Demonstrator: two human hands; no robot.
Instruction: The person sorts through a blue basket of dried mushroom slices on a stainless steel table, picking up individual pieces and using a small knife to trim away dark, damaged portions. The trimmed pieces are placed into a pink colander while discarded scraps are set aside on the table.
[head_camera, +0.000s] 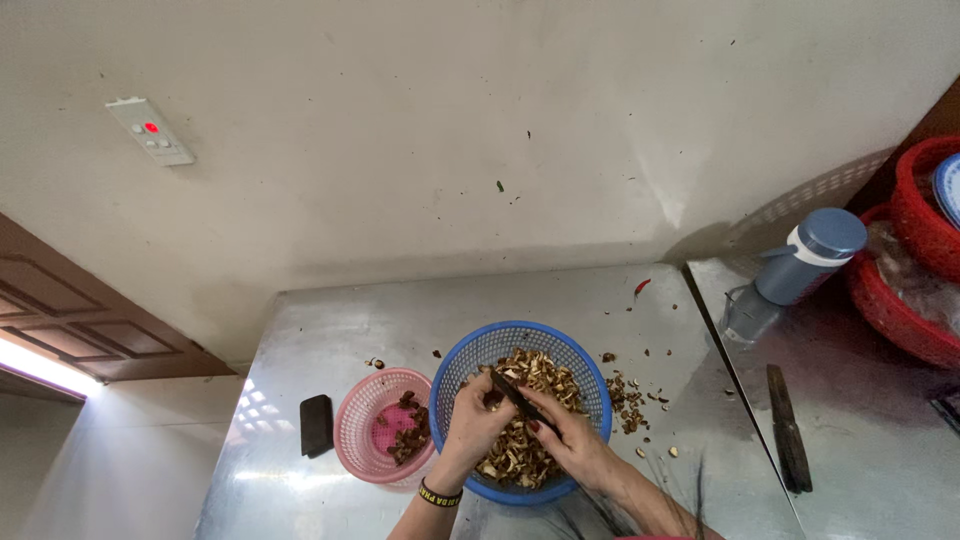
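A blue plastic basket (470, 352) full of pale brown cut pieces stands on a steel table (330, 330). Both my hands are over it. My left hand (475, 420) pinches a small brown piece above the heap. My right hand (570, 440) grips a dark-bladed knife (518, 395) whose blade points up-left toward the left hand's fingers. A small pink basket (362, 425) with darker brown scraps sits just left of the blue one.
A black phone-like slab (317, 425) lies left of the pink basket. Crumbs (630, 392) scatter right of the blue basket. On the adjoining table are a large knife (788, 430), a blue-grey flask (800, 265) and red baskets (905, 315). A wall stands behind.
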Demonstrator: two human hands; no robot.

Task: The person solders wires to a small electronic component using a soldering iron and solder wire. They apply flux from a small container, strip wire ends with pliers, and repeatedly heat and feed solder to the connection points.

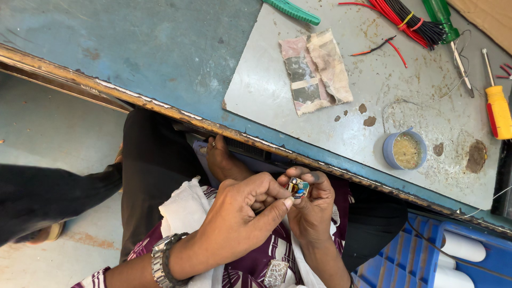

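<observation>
Pinching one small circuit board (298, 187), left hand (242, 213) and right hand (312, 208) both grasp it.

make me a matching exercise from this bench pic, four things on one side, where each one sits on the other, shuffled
Things:
1. small circuit board
2. yellow-handled screwdriver
3. round blue tin
4. dirty folded rag

Places:
A. on the grey sheet, near its front edge
B. pinched between left hand and right hand, below the bench edge
C. at the far right edge of the picture
D. in the middle of the grey sheet's upper part

Pairs: 1-B, 2-C, 3-A, 4-D
</observation>
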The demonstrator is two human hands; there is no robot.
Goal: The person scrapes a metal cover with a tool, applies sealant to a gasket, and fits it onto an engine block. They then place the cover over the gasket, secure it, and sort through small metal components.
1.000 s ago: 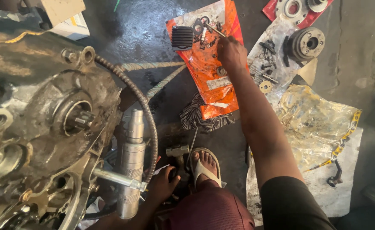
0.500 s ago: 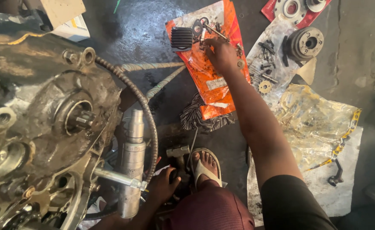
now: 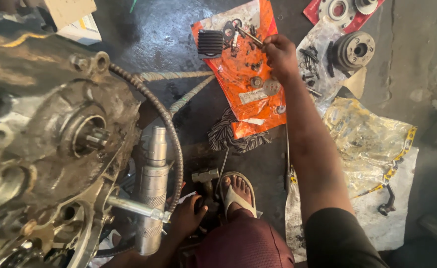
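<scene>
Right hand (image 3: 280,54) pinches a thin metal pin (image 3: 250,38) above the orange sheet (image 3: 258,106); left hand (image 3: 186,218), closed, grips the silver tool (image 3: 151,193). A loosened pinch could lose the pin among small parts.

Orange plastic bag (image 3: 248,74) flat on floor, far centre, with white rectangular label (image 3: 252,96) near its right edge. Red packet (image 3: 349,22) far right. Crumpled clear-yellow bag (image 3: 367,139) right. White and yellow carton (image 3: 79,31) far left, under a tan box (image 3: 67,9).
</scene>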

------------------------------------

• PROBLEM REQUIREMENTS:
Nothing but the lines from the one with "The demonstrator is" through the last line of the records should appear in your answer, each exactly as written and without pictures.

• WRITTEN ANSWER:
The demonstrator is two human hands; there is no robot.
Goal: The person scrapes a metal cover with a tool, applies sealant to a gasket, and fits it onto an engine block. They then place the cover over the gasket, secure it, and sort through small metal components.
1.000 s ago: 
0.500 s ago: 
now: 
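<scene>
Right hand (image 3: 280,54) pinches a thin metal pin (image 3: 250,38) above the orange sheet (image 3: 258,106); left hand (image 3: 186,218), closed, grips the silver tool (image 3: 151,193). A loosened pinch could lose the pin among small parts.

Orange plastic bag (image 3: 248,74) flat on floor, far centre, with white rectangular label (image 3: 252,96) near its right edge. Red packet (image 3: 349,22) far right. Crumpled clear-yellow bag (image 3: 367,139) right. White and yellow carton (image 3: 79,31) far left, under a tan box (image 3: 67,9).
</scene>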

This output contains the complete answer.